S Larsson, M Ekberg, T Denneberg.   

Abstract

Serum hepatitis is a dreaded risk in connection with regular dialysis treatment (RDT). Liver damage, however, can be cuased by other diseases, such as infection with cytomegalovirus (CMV). Two cases in our artificial kidney unit revealed signs of liver damage with increased liver enzyme activity. Case 1, a woman, was on RDT after an unsuccessful renal transplantation, and Case 2, a man, belonged to the staff. Serum hepatitis was initially suspected in both cases, but repeated examinations of the sera revealed no hepatitis B antigen or antibodies (HbAg and HbAb). Later on, both showed a significant increase in antibodies in complement fixations reaction (CF) to CMV-antigen. CMV could be isolated from urine in Case 2. Case 1 had been bilaterally nephrectomized.
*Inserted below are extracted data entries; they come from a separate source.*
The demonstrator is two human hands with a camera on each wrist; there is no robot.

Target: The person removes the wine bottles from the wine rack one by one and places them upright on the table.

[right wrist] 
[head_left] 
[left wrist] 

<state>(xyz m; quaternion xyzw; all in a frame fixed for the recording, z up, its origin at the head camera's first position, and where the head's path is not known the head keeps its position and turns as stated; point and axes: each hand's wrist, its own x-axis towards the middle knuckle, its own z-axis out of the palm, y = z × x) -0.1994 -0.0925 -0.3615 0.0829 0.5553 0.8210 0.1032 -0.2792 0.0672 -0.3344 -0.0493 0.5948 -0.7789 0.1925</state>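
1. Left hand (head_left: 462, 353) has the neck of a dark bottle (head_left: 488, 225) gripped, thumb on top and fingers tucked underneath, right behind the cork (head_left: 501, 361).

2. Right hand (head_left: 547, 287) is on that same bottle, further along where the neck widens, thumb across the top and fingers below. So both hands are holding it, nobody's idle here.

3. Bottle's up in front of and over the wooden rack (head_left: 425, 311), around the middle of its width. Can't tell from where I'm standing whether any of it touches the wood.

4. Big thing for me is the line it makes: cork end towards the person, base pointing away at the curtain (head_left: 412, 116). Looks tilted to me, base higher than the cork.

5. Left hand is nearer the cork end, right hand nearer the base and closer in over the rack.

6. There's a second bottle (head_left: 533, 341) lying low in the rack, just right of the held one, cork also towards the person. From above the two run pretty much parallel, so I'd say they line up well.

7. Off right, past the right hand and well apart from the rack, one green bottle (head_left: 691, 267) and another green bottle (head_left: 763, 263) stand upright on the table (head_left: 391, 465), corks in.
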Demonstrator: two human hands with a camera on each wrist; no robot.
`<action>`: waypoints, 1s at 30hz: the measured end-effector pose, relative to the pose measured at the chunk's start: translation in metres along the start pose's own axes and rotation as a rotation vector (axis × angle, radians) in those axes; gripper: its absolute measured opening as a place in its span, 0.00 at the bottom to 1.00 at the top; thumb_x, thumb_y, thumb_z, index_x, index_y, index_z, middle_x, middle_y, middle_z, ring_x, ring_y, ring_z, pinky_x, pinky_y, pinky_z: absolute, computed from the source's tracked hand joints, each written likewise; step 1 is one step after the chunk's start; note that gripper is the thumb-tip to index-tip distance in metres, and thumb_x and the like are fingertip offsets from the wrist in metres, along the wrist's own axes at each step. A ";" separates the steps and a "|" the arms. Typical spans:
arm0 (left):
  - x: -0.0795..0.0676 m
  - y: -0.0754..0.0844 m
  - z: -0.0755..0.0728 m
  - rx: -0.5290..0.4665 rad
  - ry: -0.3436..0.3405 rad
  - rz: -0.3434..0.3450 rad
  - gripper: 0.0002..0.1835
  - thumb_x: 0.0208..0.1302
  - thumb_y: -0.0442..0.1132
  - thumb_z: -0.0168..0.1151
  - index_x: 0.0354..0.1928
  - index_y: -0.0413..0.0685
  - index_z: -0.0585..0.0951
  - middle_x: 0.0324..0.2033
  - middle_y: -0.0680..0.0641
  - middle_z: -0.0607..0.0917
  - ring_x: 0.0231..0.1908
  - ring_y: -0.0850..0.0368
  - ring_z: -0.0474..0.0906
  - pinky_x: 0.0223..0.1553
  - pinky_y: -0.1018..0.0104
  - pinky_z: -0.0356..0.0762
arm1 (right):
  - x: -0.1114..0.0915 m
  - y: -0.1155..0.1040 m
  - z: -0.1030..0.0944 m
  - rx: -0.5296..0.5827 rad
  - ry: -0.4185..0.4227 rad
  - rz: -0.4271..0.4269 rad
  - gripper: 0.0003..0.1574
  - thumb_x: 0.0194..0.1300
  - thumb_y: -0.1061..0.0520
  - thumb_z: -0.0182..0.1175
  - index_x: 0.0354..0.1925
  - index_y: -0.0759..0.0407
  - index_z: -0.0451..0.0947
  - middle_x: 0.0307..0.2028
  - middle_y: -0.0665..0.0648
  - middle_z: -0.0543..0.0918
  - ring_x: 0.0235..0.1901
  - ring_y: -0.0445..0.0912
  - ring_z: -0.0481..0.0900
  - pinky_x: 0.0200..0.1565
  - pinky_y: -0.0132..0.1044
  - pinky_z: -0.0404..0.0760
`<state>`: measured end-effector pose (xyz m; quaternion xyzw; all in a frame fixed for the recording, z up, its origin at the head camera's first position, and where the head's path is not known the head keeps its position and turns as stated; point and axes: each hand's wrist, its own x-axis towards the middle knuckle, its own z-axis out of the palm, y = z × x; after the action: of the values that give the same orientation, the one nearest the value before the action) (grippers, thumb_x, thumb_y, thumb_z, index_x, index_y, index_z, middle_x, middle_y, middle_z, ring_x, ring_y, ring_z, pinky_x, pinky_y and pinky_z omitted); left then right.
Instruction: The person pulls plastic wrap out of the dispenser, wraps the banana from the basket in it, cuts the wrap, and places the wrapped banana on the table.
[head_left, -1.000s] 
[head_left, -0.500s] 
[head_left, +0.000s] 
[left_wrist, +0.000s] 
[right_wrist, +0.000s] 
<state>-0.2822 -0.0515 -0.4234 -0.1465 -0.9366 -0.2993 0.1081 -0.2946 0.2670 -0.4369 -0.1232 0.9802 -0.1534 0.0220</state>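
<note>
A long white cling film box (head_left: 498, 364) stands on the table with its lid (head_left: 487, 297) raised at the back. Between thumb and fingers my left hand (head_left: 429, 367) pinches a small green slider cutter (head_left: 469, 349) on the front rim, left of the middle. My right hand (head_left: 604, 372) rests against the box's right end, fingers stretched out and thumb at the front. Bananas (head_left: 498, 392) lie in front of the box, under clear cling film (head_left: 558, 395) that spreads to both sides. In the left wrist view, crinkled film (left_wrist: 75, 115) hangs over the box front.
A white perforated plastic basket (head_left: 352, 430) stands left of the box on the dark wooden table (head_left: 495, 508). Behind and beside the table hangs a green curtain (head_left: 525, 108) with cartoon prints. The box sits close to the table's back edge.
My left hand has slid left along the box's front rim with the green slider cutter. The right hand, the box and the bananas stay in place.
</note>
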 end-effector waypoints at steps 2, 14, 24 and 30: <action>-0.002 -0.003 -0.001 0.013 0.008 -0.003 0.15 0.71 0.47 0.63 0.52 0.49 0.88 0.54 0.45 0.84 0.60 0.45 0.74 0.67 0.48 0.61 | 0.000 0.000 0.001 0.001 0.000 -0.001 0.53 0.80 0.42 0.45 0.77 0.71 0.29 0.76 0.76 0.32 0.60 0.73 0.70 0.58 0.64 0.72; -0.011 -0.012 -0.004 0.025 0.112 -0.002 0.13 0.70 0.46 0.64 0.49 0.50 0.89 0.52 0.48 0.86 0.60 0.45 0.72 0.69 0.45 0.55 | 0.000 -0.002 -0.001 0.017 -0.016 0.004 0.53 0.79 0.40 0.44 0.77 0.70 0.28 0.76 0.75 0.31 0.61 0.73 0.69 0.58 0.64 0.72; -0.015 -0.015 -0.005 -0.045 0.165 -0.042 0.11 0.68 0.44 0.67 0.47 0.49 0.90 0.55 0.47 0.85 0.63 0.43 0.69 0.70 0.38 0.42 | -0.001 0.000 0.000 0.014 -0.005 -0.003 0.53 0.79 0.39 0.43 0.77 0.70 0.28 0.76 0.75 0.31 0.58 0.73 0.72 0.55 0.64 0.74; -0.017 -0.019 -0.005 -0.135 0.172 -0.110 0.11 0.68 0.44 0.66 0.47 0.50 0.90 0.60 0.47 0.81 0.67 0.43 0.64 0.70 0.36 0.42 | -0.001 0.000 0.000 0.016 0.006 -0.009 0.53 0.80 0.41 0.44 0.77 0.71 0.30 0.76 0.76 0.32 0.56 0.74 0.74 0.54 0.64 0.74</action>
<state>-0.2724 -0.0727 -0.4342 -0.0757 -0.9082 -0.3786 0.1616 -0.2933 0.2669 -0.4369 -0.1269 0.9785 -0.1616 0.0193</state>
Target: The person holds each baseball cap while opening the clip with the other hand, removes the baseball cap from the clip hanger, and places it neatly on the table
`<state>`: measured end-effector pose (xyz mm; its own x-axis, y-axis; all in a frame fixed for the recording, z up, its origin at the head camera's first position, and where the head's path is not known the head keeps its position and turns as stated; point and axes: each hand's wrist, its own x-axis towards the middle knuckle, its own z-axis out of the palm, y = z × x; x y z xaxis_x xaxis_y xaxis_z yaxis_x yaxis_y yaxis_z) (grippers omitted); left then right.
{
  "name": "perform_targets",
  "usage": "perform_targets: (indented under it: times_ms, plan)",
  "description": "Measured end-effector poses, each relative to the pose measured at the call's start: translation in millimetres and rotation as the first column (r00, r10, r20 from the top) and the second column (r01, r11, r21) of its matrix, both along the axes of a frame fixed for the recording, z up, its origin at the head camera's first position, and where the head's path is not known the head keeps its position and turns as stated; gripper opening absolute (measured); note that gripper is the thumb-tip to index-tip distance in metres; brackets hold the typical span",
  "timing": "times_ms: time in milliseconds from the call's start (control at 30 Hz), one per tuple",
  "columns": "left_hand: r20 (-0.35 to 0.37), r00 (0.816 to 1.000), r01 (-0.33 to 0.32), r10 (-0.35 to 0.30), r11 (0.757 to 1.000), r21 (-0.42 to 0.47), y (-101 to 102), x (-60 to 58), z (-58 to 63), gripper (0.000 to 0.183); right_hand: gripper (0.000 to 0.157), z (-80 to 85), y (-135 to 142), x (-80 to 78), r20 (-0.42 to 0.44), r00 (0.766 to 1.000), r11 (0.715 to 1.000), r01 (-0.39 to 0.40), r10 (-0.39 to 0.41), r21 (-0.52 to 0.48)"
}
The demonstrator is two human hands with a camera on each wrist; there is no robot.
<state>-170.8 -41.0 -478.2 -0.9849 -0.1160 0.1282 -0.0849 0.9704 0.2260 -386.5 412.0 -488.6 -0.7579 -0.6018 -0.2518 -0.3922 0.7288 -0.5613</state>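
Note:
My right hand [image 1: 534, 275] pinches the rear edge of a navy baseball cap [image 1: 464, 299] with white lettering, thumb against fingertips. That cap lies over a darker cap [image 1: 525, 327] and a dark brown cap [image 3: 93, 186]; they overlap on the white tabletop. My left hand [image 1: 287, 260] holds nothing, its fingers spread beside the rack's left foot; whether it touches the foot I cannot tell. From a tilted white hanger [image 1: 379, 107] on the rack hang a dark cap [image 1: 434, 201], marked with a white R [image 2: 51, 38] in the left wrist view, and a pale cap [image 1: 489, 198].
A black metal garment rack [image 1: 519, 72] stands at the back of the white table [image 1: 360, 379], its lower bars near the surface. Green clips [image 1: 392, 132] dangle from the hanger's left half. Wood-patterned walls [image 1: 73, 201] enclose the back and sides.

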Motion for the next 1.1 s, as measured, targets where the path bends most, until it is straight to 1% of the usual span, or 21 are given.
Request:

The symptoms (tiredness, muscle pain and headache) and the course of the disease were mild in both cases and liver enzymes became normal within 1-2 weeks. Twenty out of 31 examined patients and staff had antibodies in CF to CMV-antigen, but in none was there any significant increase. The source of infection may have been transfusion of fresh blood in Case 1, but in Case 2 no particular source could be suspected. Thus, in liver damage CMV-infection may be an etiological alternative. In routine work at artficial kidney unite patients and personnel are regularly examined in respect of bilirubin, liver enzymes, HbAg and HbAb in serum. We recommend also examination of serum for antibodies in CF to CMV-antigen. Until a firm differential diagnosis has been established the patient should be isolated and the dialysis equipments used only by that patient.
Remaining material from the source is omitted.